** DATA TO EXAMINE follows **

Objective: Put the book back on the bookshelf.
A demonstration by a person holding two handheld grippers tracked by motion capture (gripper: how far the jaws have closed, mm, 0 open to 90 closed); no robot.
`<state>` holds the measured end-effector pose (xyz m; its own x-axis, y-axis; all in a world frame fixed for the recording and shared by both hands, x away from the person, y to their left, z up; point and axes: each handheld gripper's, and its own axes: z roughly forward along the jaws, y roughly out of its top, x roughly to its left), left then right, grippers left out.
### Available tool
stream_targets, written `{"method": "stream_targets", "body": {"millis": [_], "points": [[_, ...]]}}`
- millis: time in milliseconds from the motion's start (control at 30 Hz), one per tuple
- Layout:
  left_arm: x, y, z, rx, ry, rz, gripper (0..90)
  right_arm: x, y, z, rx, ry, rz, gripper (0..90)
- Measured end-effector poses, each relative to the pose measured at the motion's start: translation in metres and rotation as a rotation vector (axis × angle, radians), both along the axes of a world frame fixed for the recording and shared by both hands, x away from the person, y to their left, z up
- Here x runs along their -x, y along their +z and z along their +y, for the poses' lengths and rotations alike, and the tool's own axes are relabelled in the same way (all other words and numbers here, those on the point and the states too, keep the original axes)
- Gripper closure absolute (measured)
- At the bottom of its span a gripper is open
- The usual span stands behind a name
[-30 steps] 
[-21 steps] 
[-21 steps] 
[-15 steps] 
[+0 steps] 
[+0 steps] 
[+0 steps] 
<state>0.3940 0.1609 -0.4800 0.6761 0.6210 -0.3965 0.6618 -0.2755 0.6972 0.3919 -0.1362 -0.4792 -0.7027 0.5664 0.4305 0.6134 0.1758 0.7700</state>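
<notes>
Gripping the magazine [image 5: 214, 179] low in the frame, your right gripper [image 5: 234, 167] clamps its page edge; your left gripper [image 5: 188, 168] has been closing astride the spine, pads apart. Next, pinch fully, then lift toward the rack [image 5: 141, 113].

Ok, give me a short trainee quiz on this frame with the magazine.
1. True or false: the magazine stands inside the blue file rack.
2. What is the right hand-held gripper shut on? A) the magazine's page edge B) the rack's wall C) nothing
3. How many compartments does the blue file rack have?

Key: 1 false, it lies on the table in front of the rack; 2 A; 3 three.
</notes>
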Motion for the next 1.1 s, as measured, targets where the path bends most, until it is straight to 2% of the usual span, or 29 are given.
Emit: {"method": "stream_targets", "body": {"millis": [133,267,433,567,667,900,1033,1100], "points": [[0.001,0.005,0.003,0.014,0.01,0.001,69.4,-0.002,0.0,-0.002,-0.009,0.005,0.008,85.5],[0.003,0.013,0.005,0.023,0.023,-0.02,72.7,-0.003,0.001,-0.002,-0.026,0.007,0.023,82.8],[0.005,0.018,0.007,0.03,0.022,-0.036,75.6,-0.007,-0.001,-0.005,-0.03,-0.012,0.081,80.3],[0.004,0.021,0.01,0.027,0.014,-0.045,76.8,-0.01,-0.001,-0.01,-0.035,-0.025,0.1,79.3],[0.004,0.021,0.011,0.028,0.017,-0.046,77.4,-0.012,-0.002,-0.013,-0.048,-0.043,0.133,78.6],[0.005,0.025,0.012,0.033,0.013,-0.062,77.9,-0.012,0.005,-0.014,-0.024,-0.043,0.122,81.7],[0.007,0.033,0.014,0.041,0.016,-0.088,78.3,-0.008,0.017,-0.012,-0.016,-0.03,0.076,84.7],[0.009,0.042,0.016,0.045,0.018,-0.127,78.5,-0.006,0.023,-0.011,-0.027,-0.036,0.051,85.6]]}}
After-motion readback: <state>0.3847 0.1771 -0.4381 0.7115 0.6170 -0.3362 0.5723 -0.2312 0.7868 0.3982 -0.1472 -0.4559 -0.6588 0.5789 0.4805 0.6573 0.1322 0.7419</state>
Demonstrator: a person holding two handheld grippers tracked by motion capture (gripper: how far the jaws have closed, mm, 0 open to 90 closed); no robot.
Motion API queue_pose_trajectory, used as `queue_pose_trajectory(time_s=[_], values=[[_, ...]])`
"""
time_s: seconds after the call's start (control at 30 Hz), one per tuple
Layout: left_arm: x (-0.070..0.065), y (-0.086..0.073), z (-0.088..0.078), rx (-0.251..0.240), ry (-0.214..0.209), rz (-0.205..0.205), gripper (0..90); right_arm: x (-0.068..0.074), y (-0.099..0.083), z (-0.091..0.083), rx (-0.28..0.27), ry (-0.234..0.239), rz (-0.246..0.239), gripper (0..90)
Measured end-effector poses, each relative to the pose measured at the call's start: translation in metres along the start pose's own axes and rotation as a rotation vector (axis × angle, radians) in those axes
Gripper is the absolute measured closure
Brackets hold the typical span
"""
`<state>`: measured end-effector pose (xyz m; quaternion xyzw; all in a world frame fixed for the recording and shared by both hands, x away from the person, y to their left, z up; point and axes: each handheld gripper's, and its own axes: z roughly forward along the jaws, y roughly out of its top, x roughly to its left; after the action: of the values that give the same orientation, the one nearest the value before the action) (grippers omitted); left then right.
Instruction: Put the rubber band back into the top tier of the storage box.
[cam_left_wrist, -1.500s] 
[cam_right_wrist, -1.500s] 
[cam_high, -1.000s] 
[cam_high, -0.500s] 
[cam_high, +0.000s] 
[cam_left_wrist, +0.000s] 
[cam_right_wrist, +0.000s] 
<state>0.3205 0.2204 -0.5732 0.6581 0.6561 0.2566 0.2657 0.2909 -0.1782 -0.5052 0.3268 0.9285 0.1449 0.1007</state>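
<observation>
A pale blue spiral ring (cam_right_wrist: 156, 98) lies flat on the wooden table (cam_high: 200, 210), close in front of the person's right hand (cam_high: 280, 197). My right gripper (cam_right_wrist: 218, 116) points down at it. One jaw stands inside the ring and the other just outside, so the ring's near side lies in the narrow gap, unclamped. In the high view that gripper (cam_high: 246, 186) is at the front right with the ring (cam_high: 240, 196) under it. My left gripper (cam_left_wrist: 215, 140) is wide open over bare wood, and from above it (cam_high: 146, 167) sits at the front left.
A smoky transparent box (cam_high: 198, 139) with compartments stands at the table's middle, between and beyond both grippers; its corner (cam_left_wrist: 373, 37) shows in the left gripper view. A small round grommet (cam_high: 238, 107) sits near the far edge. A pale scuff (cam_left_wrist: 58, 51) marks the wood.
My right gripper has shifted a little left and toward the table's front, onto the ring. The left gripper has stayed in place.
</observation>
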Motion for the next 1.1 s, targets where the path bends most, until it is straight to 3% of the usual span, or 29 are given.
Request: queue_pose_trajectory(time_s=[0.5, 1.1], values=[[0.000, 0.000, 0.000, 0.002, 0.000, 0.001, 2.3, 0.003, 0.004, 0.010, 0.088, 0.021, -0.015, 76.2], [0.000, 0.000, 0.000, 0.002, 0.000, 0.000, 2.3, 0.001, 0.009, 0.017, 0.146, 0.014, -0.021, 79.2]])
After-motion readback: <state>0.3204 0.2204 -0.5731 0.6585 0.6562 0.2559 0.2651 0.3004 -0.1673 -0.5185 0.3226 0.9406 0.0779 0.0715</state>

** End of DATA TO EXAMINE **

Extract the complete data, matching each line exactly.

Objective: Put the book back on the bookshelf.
A demonstration by a person holding two handheld grippers tracked by motion capture (gripper: how far the jaws have closed, mm, 0 open to 90 closed); no robot.
`<state>` holds the measured end-effector pose (xyz m; its own x-axis, y-axis; all in a world frame fixed for the recording and shared by both hands, x away from the person, y to their left, z up; point and axes: each handheld gripper's, and its own axes: z roughly forward along the jaws, y roughly out of its top, x roughly to its left), left then right, grippers left out.
### Available tool
stream_targets, written `{"method": "stream_targets", "body": {"millis": [_], "points": [[_, ...]]}}`
- millis: time in milliseconds from the motion's start (control at 30 Hz), one per tuple
- Layout:
  left_arm: x, y, z, rx, ry, rz, gripper (0..90)
  right_arm: x, y, z, rx, ry, rz, gripper (0..90)
- Measured end-effector poses, each relative to the pose measured at the motion's start: translation in metres and rotation as a rotation vector (axis × angle, radians), both along the axes of a world frame fixed for the recording and shared by both hands, x away from the person, y to their left, z up
- Here x runs along their -x, y along their +z and z along their +y, for the poses' lengths and rotations alike, and the tool's own axes are relabelled in the same way (all other words and numbers here, those on the point and the states too, keep the original axes)
- Gripper closure absolute (measured)
- At the bottom of its span a gripper is open
- The usual span stands behind a name
[-30 steps] 
[-21 steps] 
[-21 steps] 
[-15 steps] 
[+0 steps] 
[+0 steps] 
[+0 steps] 
<state>0.3940 0.1609 -0.4800 0.6761 0.6210 -0.3965 0.6618 -0.2755 0.6972 0.3919 -0.1362 -0.4792 -0.7027 0.5664 0.4305 0.6134 0.1758 0.7700</state>
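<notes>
Gripping the magazine [image 5: 214, 179] low in the frame, your right gripper [image 5: 234, 167] clamps its page edge; your left gripper [image 5: 188, 168] has been closing astride the spine, pads apart. Next, pinch fully, then lift toward the rack [image 5: 141, 113].

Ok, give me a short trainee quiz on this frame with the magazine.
1. True or false: the magazine stands inside the blue file rack.
2. What is the right hand-held gripper shut on? A) the magazine's page edge B) the rack's wall C) nothing
3. How many compartments does the blue file rack have?

Key: 1 false, it lies on the table in front of the rack; 2 A; 3 three.
</notes>
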Motion for the next 1.1 s, as measured, targets where the path bends most, until it is straight to 2% of the usual span, or 29 are given.
Emit: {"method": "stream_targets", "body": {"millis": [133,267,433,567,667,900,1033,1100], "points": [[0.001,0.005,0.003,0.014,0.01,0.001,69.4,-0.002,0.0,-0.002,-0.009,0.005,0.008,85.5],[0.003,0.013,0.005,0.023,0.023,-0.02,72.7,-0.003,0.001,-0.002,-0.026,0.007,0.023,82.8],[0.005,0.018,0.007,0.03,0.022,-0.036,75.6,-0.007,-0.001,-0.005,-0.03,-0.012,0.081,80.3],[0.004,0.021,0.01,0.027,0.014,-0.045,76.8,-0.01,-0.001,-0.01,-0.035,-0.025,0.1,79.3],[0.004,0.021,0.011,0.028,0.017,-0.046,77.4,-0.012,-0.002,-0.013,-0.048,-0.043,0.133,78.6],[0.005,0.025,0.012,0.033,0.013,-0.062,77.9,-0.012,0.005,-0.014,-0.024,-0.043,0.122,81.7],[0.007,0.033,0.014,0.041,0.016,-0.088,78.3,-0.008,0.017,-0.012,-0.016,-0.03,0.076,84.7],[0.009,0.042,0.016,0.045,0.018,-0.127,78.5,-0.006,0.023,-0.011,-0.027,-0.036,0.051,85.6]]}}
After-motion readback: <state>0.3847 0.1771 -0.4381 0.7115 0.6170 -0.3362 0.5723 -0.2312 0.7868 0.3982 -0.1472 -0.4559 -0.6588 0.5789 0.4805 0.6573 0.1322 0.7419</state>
Demonstrator: a person holding two handheld grippers tracked by motion capture (gripper: how far the jaws have closed, mm, 0 open to 90 closed); no robot.
Motion API queue_pose_trajectory, used as `queue_pose_trajectory(time_s=[_], values=[[_, ...]])`
"""
time_s: seconds after the call's start (control at 30 Hz), one per tuple
Layout: left_arm: x (-0.070..0.065), y (-0.086..0.073), z (-0.088..0.078), rx (-0.251..0.240), ry (-0.214..0.209), rz (-0.205..0.205), gripper (0..90); right_arm: x (-0.068..0.074), y (-0.099..0.083), z (-0.091..0.083), rx (-0.28..0.27), ry (-0.234..0.239), rz (-0.246..0.239), gripper (0..90)
Measured end-effector poses, each relative to the pose measured at the call's start: translation in metres along the start pose's own axes and rotation as a rotation vector (axis × angle, radians) in those axes
Gripper is the absolute measured closure
Brackets hold the typical span
"""
`<state>`: measured end-effector pose (xyz m; quaternion xyzw; all in a world frame fixed for the recording and shared by both hands, x away from the person, y to their left, z up; point and axes: each handheld gripper's, and its own axes: z roughly forward along the jaws, y roughly out of its top, x roughly to its left; after the action: of the values that give the same orientation, the one nearest the value before the action) (grippers omitted); left then right.
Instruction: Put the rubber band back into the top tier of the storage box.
[cam_left_wrist, -1.500s] 
[cam_right_wrist, -1.500s] 
[cam_high, -1.000s] 
[cam_high, -0.500s] 
[cam_high, +0.000s] 
[cam_left_wrist, +0.000s] 
[cam_right_wrist, +0.000s] 
<state>0.3205 0.2204 -0.5732 0.6581 0.6561 0.2566 0.2657 0.2909 -0.1782 -0.5052 0.3268 0.9285 0.1449 0.1007</state>
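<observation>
A pale blue spiral ring (cam_right_wrist: 156, 98) lies flat on the wooden table (cam_high: 200, 210), close in front of the person's right hand (cam_high: 280, 197). My right gripper (cam_right_wrist: 218, 116) points down at it. One jaw stands inside the ring and the other just outside, so the ring's near side lies in the narrow gap, unclamped. In the high view that gripper (cam_high: 246, 186) is at the front right with the ring (cam_high: 240, 196) under it. My left gripper (cam_left_wrist: 215, 140) is wide open over bare wood, and from above it (cam_high: 146, 167) sits at the front left.
A smoky transparent box (cam_high: 198, 139) with compartments stands at the table's middle, between and beyond both grippers; its corner (cam_left_wrist: 373, 37) shows in the left gripper view. A small round grommet (cam_high: 238, 107) sits near the far edge. A pale scuff (cam_left_wrist: 58, 51) marks the wood.
My right gripper has shifted a little left and toward the table's front, onto the ring. The left gripper has stayed in place.
</observation>
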Motion for the next 1.1 s, targets where the path bends most, until it is straight to 3% of the usual span, or 29 are given.
Request: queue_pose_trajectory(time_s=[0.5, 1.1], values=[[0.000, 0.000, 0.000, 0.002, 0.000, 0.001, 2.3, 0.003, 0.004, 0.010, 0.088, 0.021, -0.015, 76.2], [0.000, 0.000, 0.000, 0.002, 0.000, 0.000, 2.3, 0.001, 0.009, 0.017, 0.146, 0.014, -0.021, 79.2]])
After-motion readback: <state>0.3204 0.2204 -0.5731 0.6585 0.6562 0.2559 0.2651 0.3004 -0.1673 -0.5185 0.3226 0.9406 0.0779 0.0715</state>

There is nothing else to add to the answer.